Below are some records. Print exactly the lines between the one holding "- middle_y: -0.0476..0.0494" and the one holding "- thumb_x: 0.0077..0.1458", inclusive, and nothing else.

### Dataset records
<<<<

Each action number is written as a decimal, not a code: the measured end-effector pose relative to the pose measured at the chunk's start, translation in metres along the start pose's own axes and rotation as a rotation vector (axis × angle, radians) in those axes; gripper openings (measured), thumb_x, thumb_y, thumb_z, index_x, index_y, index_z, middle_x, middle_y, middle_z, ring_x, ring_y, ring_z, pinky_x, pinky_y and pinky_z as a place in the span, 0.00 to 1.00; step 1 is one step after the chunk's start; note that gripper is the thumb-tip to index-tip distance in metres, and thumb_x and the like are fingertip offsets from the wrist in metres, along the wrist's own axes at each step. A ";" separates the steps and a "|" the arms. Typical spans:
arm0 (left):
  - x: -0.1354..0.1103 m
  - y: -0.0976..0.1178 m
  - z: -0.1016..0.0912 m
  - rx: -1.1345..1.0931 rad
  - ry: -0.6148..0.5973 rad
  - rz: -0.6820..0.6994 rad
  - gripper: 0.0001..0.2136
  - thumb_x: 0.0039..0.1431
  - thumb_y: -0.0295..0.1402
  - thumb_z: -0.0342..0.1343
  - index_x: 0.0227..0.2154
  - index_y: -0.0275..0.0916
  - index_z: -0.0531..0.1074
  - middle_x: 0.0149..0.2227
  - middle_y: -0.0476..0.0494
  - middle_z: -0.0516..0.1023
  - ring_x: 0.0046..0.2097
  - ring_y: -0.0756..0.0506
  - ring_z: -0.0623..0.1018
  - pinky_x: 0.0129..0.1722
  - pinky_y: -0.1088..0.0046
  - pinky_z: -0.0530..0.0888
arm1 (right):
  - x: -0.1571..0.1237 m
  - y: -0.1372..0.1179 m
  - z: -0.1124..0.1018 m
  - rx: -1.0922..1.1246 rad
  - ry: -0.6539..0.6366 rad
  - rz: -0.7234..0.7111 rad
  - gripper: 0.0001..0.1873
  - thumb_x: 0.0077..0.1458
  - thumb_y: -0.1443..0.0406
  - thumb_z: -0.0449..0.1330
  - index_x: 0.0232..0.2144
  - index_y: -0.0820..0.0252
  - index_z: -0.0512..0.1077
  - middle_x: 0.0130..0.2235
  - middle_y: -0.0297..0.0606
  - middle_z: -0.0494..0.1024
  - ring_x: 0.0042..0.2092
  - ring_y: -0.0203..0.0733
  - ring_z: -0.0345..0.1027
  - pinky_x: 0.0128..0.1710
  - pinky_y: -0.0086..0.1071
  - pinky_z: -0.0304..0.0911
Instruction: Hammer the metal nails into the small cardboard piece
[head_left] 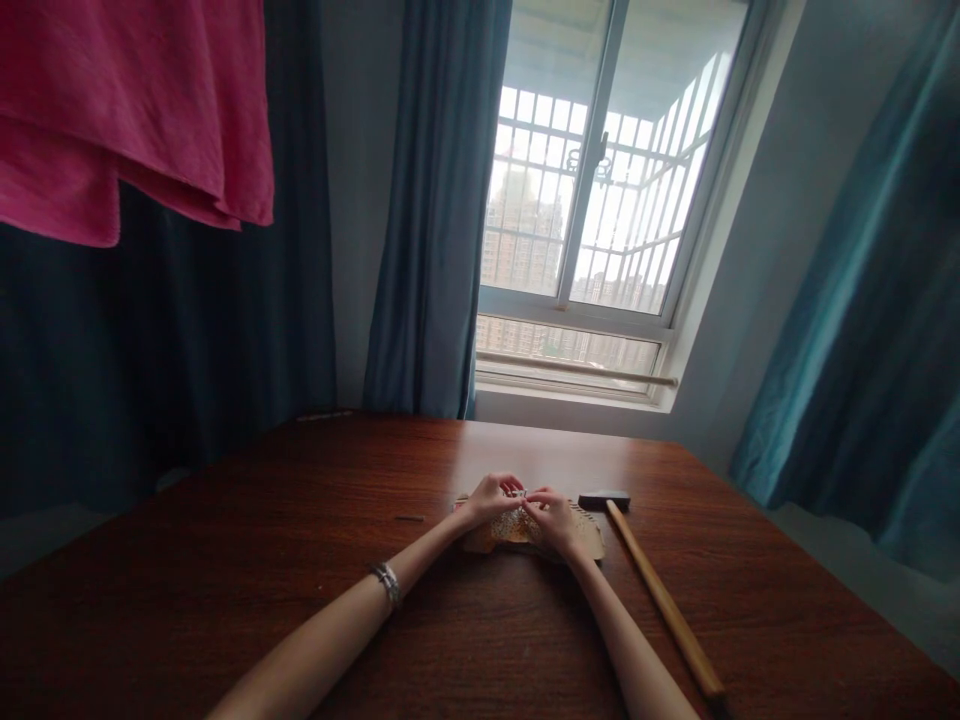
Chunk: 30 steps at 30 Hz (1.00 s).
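Both hands meet at the middle of the table over a tan, curved flat piece (592, 535) with a gold patterned part (517, 527) and a row of short marks along its far edge. My left hand (491, 497) is closed, its fingertips pinched at that far edge. Right beside it, my right hand (553, 515) pinches at the same spot, the fingertips nearly touching. Something small and pale shows between them, too small to name. To the right lies a hammer (660, 595) with a black head and a long wooden handle.
A thin short stick or nail (410, 518) lies on the brown wooden table (480, 640) left of the hands. A pink cloth (150, 110) hangs at the upper left. Behind the table are blue curtains (442, 220) and a barred window (585, 200).
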<state>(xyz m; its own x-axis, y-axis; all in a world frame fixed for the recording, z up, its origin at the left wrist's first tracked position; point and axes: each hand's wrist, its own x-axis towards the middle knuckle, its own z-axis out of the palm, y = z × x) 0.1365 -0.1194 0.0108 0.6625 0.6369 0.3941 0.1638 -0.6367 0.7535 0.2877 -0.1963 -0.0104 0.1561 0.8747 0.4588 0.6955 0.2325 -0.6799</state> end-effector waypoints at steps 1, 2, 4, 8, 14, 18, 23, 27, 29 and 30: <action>0.001 -0.001 0.002 0.001 0.003 -0.008 0.13 0.45 0.38 0.56 0.32 0.33 0.74 0.29 0.45 0.76 0.32 0.49 0.73 0.32 0.77 0.68 | 0.000 0.000 0.000 -0.003 -0.003 0.003 0.12 0.48 0.57 0.56 0.29 0.55 0.76 0.32 0.36 0.75 0.32 0.35 0.67 0.32 0.26 0.60; 0.001 -0.002 0.003 0.003 0.010 -0.021 0.14 0.45 0.38 0.57 0.31 0.33 0.74 0.29 0.45 0.76 0.32 0.49 0.73 0.32 0.77 0.68 | 0.000 0.000 0.000 -0.005 -0.005 0.006 0.11 0.49 0.58 0.56 0.29 0.55 0.76 0.32 0.36 0.75 0.32 0.35 0.66 0.32 0.26 0.60; 0.002 -0.003 0.005 0.009 0.031 -0.050 0.14 0.44 0.40 0.57 0.30 0.34 0.74 0.29 0.45 0.76 0.32 0.48 0.73 0.32 0.76 0.67 | -0.001 -0.001 0.000 -0.007 -0.006 0.010 0.10 0.49 0.60 0.55 0.29 0.54 0.76 0.33 0.35 0.75 0.32 0.35 0.66 0.32 0.25 0.60; 0.003 -0.002 0.007 0.008 0.062 -0.073 0.16 0.44 0.43 0.57 0.28 0.33 0.75 0.28 0.44 0.77 0.32 0.47 0.73 0.31 0.76 0.67 | -0.002 -0.003 -0.001 -0.003 -0.011 0.006 0.10 0.49 0.62 0.55 0.30 0.54 0.76 0.33 0.35 0.76 0.31 0.35 0.66 0.32 0.25 0.60; 0.002 -0.004 0.006 -0.012 0.053 -0.069 0.16 0.44 0.42 0.56 0.28 0.33 0.76 0.27 0.45 0.77 0.31 0.48 0.73 0.31 0.77 0.66 | -0.003 -0.011 -0.002 -0.023 -0.023 0.042 0.09 0.48 0.64 0.56 0.29 0.53 0.76 0.33 0.34 0.76 0.31 0.35 0.67 0.33 0.25 0.61; 0.003 -0.008 0.008 0.019 0.056 -0.086 0.13 0.45 0.39 0.56 0.28 0.33 0.76 0.27 0.45 0.76 0.31 0.48 0.73 0.30 0.77 0.66 | 0.001 -0.019 -0.018 -0.046 -0.035 0.078 0.11 0.46 0.62 0.57 0.32 0.57 0.76 0.34 0.38 0.77 0.30 0.37 0.68 0.31 0.27 0.62; 0.002 -0.010 0.009 0.028 0.075 -0.116 0.13 0.44 0.38 0.55 0.29 0.32 0.76 0.27 0.44 0.77 0.30 0.48 0.72 0.29 0.77 0.65 | -0.019 -0.011 -0.084 -0.212 0.039 0.118 0.15 0.45 0.63 0.55 0.35 0.61 0.75 0.37 0.44 0.76 0.37 0.44 0.69 0.38 0.33 0.61; 0.001 -0.008 0.009 0.016 0.070 -0.098 0.12 0.45 0.37 0.55 0.29 0.33 0.76 0.27 0.45 0.77 0.31 0.48 0.73 0.29 0.77 0.66 | -0.078 0.009 -0.134 -0.626 0.145 0.310 0.17 0.49 0.62 0.51 0.39 0.59 0.73 0.36 0.47 0.75 0.39 0.48 0.69 0.38 0.35 0.61; 0.000 -0.007 0.008 0.017 0.069 -0.096 0.12 0.45 0.37 0.55 0.29 0.33 0.76 0.27 0.45 0.77 0.31 0.48 0.73 0.29 0.77 0.66 | -0.112 0.016 -0.144 -0.779 0.178 0.410 0.21 0.50 0.59 0.50 0.43 0.63 0.70 0.35 0.51 0.74 0.39 0.51 0.69 0.37 0.38 0.61; 0.000 -0.007 0.008 0.018 0.072 -0.099 0.12 0.45 0.37 0.55 0.29 0.33 0.76 0.27 0.45 0.77 0.31 0.48 0.73 0.29 0.77 0.66 | -0.126 0.018 -0.145 -0.837 0.183 0.446 0.22 0.51 0.57 0.50 0.44 0.64 0.69 0.35 0.51 0.74 0.38 0.52 0.69 0.35 0.39 0.62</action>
<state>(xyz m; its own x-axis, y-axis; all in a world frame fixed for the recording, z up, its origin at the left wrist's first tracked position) 0.1417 -0.1187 0.0016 0.5886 0.7263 0.3550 0.2396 -0.5761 0.7815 0.3820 -0.3640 0.0026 0.5846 0.7129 0.3873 0.8094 -0.5455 -0.2176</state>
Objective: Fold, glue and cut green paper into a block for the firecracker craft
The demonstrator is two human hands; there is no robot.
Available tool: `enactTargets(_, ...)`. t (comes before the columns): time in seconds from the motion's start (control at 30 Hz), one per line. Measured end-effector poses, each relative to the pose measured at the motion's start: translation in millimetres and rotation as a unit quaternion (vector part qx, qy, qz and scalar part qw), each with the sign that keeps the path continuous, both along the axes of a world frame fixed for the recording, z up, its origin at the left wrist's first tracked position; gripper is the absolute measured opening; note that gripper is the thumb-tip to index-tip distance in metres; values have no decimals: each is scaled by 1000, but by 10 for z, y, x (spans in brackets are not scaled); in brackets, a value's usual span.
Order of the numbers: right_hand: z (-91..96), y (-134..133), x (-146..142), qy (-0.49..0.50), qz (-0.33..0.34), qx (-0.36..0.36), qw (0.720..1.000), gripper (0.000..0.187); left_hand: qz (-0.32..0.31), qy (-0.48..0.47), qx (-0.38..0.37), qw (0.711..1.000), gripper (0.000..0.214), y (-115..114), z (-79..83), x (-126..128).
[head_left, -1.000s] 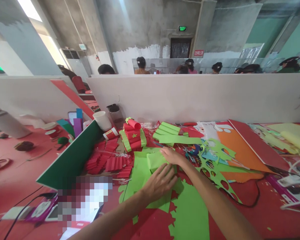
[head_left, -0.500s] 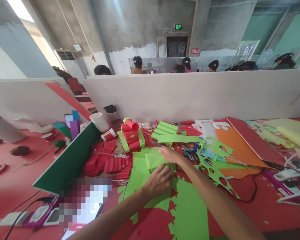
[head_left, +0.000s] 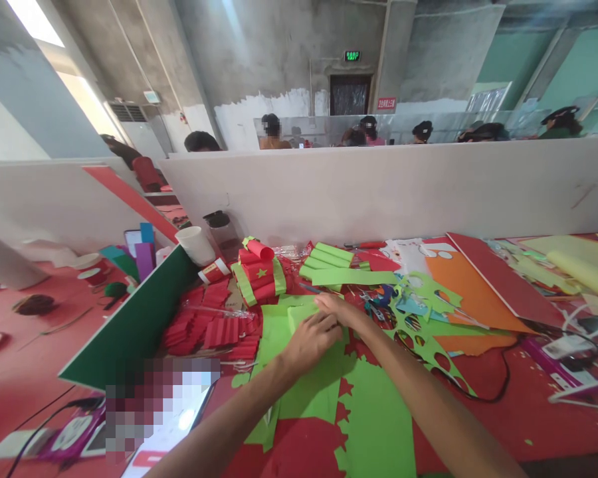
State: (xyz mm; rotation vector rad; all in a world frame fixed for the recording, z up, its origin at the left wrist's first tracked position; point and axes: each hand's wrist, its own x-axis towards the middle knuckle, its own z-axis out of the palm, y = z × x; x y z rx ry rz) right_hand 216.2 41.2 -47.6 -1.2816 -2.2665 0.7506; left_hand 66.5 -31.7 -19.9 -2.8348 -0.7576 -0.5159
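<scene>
A folded piece of light green paper (head_left: 295, 317) lies on flat green sheets (head_left: 303, 398) before me. My left hand (head_left: 311, 340) is curled over its near side, fingers bent and pressed to it. At the far right corner, my right hand (head_left: 335, 308) grips the same paper, its fingertips partly hidden behind the left hand. Another green sheet with a zigzag cut edge (head_left: 379, 418) is under my right forearm. Just beyond the hands are a red paper model with green bands and a yellow star (head_left: 262, 273) and several green paper rolls (head_left: 323, 259).
Pleated red papers (head_left: 222, 332) and a dark green board (head_left: 124, 325) stand left, with a phone (head_left: 187, 411) nearer me. Hole-punched green scraps (head_left: 428, 352), orange paper (head_left: 461, 285) and a power strip (head_left: 561, 365) are on the right. A white partition (head_left: 379, 192) closes the back.
My left hand has slid up and forward over the folded green paper, covering more of it and coming against the right hand. The right hand has barely moved. The view has shifted slightly.
</scene>
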Motion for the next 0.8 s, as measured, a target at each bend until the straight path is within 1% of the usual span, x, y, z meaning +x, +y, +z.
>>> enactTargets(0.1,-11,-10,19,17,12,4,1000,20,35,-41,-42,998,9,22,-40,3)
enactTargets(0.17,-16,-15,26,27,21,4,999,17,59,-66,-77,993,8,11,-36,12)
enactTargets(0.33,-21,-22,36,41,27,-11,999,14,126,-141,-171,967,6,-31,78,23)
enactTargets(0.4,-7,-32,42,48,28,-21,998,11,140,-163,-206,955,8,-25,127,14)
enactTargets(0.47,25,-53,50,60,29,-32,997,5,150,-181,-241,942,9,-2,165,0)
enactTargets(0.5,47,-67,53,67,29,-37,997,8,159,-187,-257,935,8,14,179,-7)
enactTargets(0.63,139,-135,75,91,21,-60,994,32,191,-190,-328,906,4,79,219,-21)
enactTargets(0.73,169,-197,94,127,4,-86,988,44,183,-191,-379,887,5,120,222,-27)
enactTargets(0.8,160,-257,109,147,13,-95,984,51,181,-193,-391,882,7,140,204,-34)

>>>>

### Solution to the problem
  - middle_y: -0.0476..0.0494
  - middle_z: -0.0516..0.1023
  - ring_x: 0.0046..0.2097
  - ring_y: -0.0756..0.0506
  - ring_z: -0.0623..0.1018
  - pinky_x: 0.0129..0.1722
  - pinky_y: -0.1088..0.0046
  - pinky_z: -0.0530..0.0888
arm1 (right):
  - x: -0.1571..0.1237 m
  - y: -0.1372..0.1179 m
  - z: -0.1124..0.1018 m
  - rx: -1.0922..1.1246 rad
  - ry: -0.6539..0.6366 rad
  - rz: -0.7234..0.7111 rad
  - gripper: 0.0001..0.1873
  - thumb_x: 0.0077..0.1458

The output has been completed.